Documentaire français de David Dufresne (2020) 1h26. Sortie le 30 septembre 2020.
De la révolte des Gilets Jaunes, ces sans-culottes du macronisme, le cinéma n’a pour l’instant fixé que quelques traces dont le documentaire de François Ruffin, J’veux du soleil (2019). Le propos du journaliste David Dufresne est quelque peu différent puisqu’il s’attache à la doctrine du maintien de l’ordre et à son application sur le terrain, en se fondant sur des images prises sur le vif et décryptées par divers spécialistes. Il affleure de cette démonstration une démarche dialectique plutôt rigoureuse qui prouve que chaque geste, et par extension chaque bavure, est la conséquence d’une stratégie globale aujourd’hui considérée comme caduque et d’ailleurs récemment corrigée. La démarche de Dufresne est d’autant plus intéressante qu’elle n’aurait sans doute pas pu faire l’objet d’une diffusion ni même d’une production télévisée. La meilleure preuve en est le refus réitéré de la préfecture de police de laisser des fonctionnaires témoigner devant la caméra. Du coup, certains considèreront Un pays qui se tient sage comme un film à charge… ce qu’il est et qu’il assume sans faux-semblant.
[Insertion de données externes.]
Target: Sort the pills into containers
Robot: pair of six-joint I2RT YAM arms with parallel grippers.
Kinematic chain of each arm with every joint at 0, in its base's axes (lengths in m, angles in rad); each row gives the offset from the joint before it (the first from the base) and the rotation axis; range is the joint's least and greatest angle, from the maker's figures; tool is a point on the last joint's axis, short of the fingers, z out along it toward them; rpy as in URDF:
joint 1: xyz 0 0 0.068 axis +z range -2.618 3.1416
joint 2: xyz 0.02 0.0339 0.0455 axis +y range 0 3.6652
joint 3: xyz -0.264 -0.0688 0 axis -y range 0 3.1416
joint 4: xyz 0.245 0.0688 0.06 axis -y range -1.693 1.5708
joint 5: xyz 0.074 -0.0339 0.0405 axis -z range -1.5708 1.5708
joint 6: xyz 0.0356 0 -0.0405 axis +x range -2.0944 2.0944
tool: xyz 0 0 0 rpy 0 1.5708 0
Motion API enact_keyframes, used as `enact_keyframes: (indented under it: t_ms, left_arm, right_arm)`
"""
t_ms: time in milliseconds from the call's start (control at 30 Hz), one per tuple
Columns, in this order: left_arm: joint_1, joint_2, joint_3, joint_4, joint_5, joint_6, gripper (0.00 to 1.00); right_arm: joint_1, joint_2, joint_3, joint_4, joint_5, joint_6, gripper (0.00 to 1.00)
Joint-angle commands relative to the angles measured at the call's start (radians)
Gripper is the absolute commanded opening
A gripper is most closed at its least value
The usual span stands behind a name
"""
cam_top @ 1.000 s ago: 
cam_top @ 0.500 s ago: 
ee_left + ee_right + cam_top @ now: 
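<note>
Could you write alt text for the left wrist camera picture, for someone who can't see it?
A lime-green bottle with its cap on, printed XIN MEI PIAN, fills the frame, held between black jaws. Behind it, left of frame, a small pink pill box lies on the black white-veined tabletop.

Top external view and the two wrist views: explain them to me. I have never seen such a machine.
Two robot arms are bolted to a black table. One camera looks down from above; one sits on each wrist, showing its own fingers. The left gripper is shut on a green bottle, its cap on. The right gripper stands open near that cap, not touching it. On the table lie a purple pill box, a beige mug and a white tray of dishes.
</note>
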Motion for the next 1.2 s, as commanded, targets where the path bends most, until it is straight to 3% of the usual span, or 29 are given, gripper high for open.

Le principal mérite du travail de Dufresne est de passer au crible les manifestations dans leurs moindres détails, les caméras y étant au moins aussi nombreuses que les barres de fer et les LBD, dans les deux camps. Il montre en effet que la police agit moins comme un groupe organisé et discipliné que comme un rassemblement d’individus parfois livrés à eux-mêmes qui ont la matraque facile et semblent agir à l’insu de leur hiérarchie, face à une meute qui amalgame elle-même un noyau dur de manifestants infiltré de casseurs, anarchistes et autres sauvageons. Le film est à ce titre équilibré puisqu’il montre les dérives de part et d’autre, des exactions personnelles de Benalla au martyre répété des éborgnés victimes de tireurs trop zélés et trop peu encadrés et surtout à l’humiliation de ces lycéens de Mantes-la-Jolie contraints de se mettre à genoux qui donnent son titre à ce film choc promis à un joli succès. En choisissant de s'attacher aux conséquences davantage qu'aux causes (dont Dufresne se garde bien de juger la légitimité), il représente en effet la première alternative crédible à la parole univoque que propagent les médias officiels depuis 2018.